Instructions to follow: Go through the listing that follows and write it out exactly. Drop the pictures.

##############################

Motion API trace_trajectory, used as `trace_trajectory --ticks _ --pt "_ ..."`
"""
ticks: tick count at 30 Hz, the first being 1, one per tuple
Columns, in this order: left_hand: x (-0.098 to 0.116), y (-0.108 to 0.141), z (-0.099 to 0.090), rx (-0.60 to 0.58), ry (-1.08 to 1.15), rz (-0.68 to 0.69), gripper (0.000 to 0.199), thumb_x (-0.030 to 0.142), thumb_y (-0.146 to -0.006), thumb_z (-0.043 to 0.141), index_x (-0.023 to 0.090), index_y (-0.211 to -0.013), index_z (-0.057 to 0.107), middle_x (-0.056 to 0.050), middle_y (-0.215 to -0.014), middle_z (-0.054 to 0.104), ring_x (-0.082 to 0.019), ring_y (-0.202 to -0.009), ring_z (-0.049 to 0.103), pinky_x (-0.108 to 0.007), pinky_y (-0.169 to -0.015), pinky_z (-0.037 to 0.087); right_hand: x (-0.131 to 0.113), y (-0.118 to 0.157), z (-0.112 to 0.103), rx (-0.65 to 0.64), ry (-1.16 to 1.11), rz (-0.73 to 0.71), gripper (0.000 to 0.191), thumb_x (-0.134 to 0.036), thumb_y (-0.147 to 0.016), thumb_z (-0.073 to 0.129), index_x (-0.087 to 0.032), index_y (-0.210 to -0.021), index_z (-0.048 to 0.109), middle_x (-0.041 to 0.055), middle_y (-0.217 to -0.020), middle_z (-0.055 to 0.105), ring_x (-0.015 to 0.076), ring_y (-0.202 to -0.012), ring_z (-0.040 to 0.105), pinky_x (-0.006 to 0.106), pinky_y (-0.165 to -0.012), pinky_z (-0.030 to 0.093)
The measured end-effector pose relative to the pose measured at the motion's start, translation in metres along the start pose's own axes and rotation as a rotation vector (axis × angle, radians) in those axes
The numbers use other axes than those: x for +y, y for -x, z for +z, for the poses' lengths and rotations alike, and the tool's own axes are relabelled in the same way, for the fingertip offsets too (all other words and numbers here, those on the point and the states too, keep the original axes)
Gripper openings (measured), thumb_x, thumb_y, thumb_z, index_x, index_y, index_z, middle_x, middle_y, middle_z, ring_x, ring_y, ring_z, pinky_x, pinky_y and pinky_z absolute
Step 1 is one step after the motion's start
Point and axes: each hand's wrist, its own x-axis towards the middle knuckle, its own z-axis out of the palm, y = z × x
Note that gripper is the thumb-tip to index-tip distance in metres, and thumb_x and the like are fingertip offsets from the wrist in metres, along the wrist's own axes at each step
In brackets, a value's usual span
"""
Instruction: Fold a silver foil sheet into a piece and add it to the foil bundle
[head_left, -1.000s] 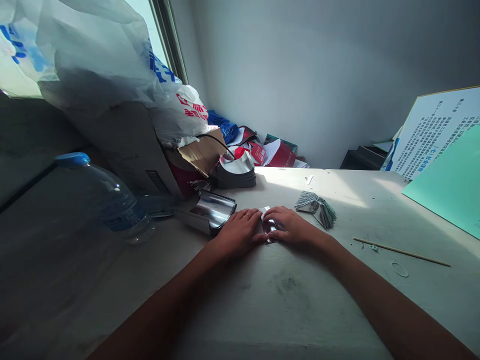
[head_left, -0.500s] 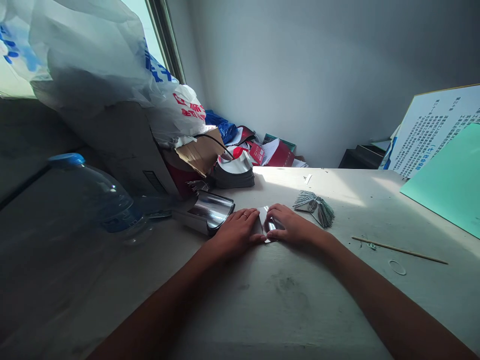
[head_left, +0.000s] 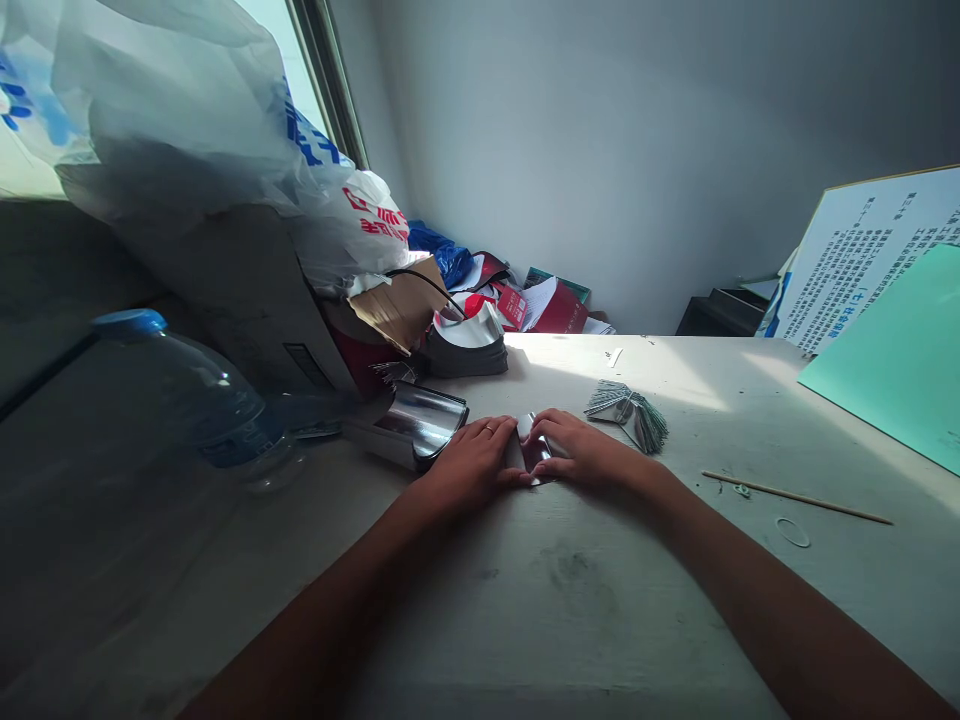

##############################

Exercise response:
Motion API trace_trajectory, used as `trace_trajectory --ticks _ --pt "_ ..."`
"""
ticks: tick count at 30 Hz, the first being 1, one per tuple
Columns, in this order: left_hand: x (-0.098 to 0.116), y (-0.108 to 0.141), z (-0.099 to 0.090), rx (-0.60 to 0.58), ry (-1.08 to 1.15), rz (-0.68 to 0.69), gripper (0.000 to 0.199), thumb_x (-0.030 to 0.142), thumb_y (-0.146 to -0.006), thumb_z (-0.043 to 0.141), index_x (-0.023 to 0.090), index_y (-0.211 to -0.013), index_z (-0.057 to 0.107), middle_x (-0.056 to 0.050), middle_y (-0.215 to -0.014), middle_z (-0.054 to 0.104), ring_x (-0.082 to 0.019), ring_y (-0.202 to -0.009), ring_z (-0.049 to 0.103), pinky_x (-0.108 to 0.007), pinky_y (-0.169 to -0.015), pinky_z (-0.037 to 0.087); right_hand: x (-0.131 to 0.113), y (-0.118 to 0.157), z (-0.112 to 0.103), rx (-0.65 to 0.64), ry (-1.16 to 1.11), rz (-0.73 to 0.71), gripper (0.000 to 0.191), thumb_x (-0.134 to 0.036), thumb_y (-0.147 to 0.016), thumb_z (-0.073 to 0.129), index_x (-0.087 to 0.032), index_y (-0.210 to -0.021), index_z (-0.048 to 0.109), middle_x (-0.041 to 0.055), middle_y (-0.217 to -0.020), middle_z (-0.055 to 0.105), ring_x (-0.015 to 0.076), ring_y (-0.202 to -0.012), ring_z (-0.040 to 0.105), pinky_x (-0.006 to 0.106), pinky_y (-0.165 to -0.012), pinky_z (-0.030 to 0.093)
The measured end-effector pose relative to the pose measured at the motion's start, translation in metres along the start pose's own axes and rotation as a rotation vector (axis × angle, radians) in those axes
The numbers use other axes than those: x for +y, y for -x, z for +z, for the poses' lengths and rotations alike, and the tool's own axes are relabelled in the same way, for the fingertip offsets too (all other words and numbers here, those on the point and the states too, keep the original axes)
Gripper openings (measured), thumb_x, thumb_y, thumb_z, index_x, index_y, index_z, middle_x, middle_y, middle_z, ring_x, ring_y, ring_z, pinky_x, pinky_y and pinky_z absolute
Step 1 is one step after the motion's start
Point and axes: each hand's wrist, its own x-axis towards the middle knuckle, its own z-axis out of the palm, y = z × x
Note that gripper is the thumb-tip to index-tip distance in metres, and thumb_x and the like are fingertip offsets from the wrist in metres, along the wrist's own axes at each step
In brackets, a value's usual span
"""
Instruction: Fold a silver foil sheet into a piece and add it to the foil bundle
[head_left, -1.000s] 
[head_left, -0.500s] 
[head_left, +0.000s] 

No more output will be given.